Desde o dia que partiu nunca mais voltara ali, sua mãe ficou sozinha e
sua única forma de comunicação era por telefone em datas comemorativas importantes,
eram divorciados de alma e pele.
Andou mais pela casa para sentir o gosto que já não provava fazia tempo,
até que seu tio disse, Vamos, recolha seu terno, pois não podemos atrasar, Tudo
bem, retrucou o homem ou o garoto? Não sabemos.
Recolheu seu terno, ajeitou a gravata e por fim sentiu que não era mais
dali, sentiu que seu mundo não era essa e que essas lembranças foram besteiras
sentimentais que acontecem uma vez na vida. Sentia que não era dali, mas sabia
que algo seu ficou ali: por todos os lados sentia o cheiro de sua mãe, sentia o
cheiro de bolo e sentia as marcas de suas mãos sujas de areia melando as
paredes.
À caminho do hospital olhava silencioso a paisagem que o cercava e tinha
vergonha de se dizer dali. Ia calado, sentado e encolhido no banco de trás como
querendo esconder a cabeça. Olhava assustado e admirado com a paisagem que não
mudara, que não crescera nem envelhecera. Parece que o relógio do tempo parou
quando saiu daquela cidade tão infeliz. Sentiu mais uma vez que não era dali.

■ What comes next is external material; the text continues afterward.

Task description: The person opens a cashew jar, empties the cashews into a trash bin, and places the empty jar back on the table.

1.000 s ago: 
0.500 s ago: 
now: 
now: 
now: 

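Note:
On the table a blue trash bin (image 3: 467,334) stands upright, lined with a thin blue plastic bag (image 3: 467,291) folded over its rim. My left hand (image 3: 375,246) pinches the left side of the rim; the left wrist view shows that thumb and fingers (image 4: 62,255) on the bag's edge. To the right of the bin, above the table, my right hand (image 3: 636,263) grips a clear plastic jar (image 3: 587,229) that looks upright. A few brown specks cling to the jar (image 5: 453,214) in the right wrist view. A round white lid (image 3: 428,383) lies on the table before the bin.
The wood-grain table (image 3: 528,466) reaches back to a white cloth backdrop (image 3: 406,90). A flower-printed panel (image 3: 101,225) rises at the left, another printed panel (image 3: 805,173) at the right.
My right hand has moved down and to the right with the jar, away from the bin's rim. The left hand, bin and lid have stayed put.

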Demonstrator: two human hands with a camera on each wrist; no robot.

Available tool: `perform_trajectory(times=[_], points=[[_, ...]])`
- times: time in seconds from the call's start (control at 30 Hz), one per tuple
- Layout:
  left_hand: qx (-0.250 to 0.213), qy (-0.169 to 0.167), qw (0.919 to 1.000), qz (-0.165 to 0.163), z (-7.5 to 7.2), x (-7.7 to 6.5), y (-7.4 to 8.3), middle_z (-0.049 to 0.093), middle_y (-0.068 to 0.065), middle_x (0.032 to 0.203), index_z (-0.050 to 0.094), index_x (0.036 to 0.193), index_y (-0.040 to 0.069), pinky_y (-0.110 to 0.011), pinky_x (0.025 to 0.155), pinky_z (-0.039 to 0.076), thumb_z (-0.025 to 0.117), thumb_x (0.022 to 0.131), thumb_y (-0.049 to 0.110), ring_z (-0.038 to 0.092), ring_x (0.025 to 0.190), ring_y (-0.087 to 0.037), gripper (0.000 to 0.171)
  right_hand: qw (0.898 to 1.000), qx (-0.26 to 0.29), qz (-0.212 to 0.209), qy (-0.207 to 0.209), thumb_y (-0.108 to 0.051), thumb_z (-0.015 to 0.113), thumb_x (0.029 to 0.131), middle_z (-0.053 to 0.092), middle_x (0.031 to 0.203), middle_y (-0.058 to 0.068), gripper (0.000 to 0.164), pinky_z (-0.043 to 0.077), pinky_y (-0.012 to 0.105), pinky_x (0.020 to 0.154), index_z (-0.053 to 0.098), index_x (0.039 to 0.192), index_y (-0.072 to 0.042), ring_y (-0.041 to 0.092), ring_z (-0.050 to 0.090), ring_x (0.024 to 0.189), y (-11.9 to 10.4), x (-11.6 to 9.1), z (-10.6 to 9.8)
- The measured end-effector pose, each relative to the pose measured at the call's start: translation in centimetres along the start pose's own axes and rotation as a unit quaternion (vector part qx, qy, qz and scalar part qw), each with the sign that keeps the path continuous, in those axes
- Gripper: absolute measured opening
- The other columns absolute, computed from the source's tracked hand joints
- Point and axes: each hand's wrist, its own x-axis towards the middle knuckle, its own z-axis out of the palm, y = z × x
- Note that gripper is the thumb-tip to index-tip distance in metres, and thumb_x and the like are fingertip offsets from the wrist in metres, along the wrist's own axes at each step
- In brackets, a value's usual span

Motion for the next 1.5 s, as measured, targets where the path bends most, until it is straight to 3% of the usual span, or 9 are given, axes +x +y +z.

Entrou no quarto em que sua mãe estava internada, esta não o reconheceu,
estava entre morta e viva, entre quase humana e uma deusa. Estava frágil,
cabelos brancos, boca rasgada pelo sol e sem palavras para dizer.
Sentiu-se uma criança novamente, sentiu que precisava daquele colo,
daquelas mãos em sua cabeça, daquele beijo, precisava sentir aquela pele quente
lhe acariciar como a maior prova de amor que um ser humano dá a outro. Sentiu que
era ele o fraco, mesmo sem estar doente.
Andou um pouco, se aproximou da mãe e meio reticente como sem saber o que
fazer, sentou na beira da cama e ficou olhando-a com pena. O tio se afastou e
deixou os dois a sós.
O filho não sabia o que dizer, não sabia por onde começar e não sabia
onde terminara a última conversa que teve com ela. As conversas no telefone
eram mero protocolo do qual já sabia de cor o que falar e o que perguntar,
agora não sabia nada. Agora há sangue, há pele, há pessoas, há sentimentos. Não
tinha uma palavra na boca, um gesto, um suspiro, nada! Não era filho dela.
Levantou, beijou a testa da velha mulher e tocou na sua mão. Há quanto tempo
estes gestos foram feitos pela última vez? Ele não sabia responder.
Sentiu que aquela mão fria e macia o aprisiona, não deixa ele retirar a
sua e não quer que ele vá. Teve pena de si.
Mas, mais uma vez ele foi feroz e não teve consideração, respeito e
piedade: arrancou ferozmente a sua mão daquela cadeia e com um olhar de cólera
desafiou sua mãe com um olhar superior. Ficou repetindo para si que ia embora,e
por fim balbuciou, Vou embora. A mãe não respondeu, assim como não respondeu há
20 anos. Da outra vez ela segurou a porta e viu seu filho sumir da sua vista
sem nem olhar para trás. Ela chorou por dentro. Ela morreu por fora.
Desta vez nada via, nada sentia, nada sofria.
Saiu da sala sem lágrimas nos olhos, sem arrependimento e com um sorriso
amarelo no rosto, com uma sensação de dever cumprido. Sua função de filho foi
executada, Agora só preciso voltar quando ela morrer. O tio dormia na cadeira
sem preocupação. Deixou uma quantia de dinheiro no bolso da camisa do seu velho
tio e foi embora sem olhar para trás.
Olhou o raio de sol que iluminava a calçada e seguiu seu caminho para
fora do hospital: sua vida seguia, seu mundo girava, sua vida tinha um destino.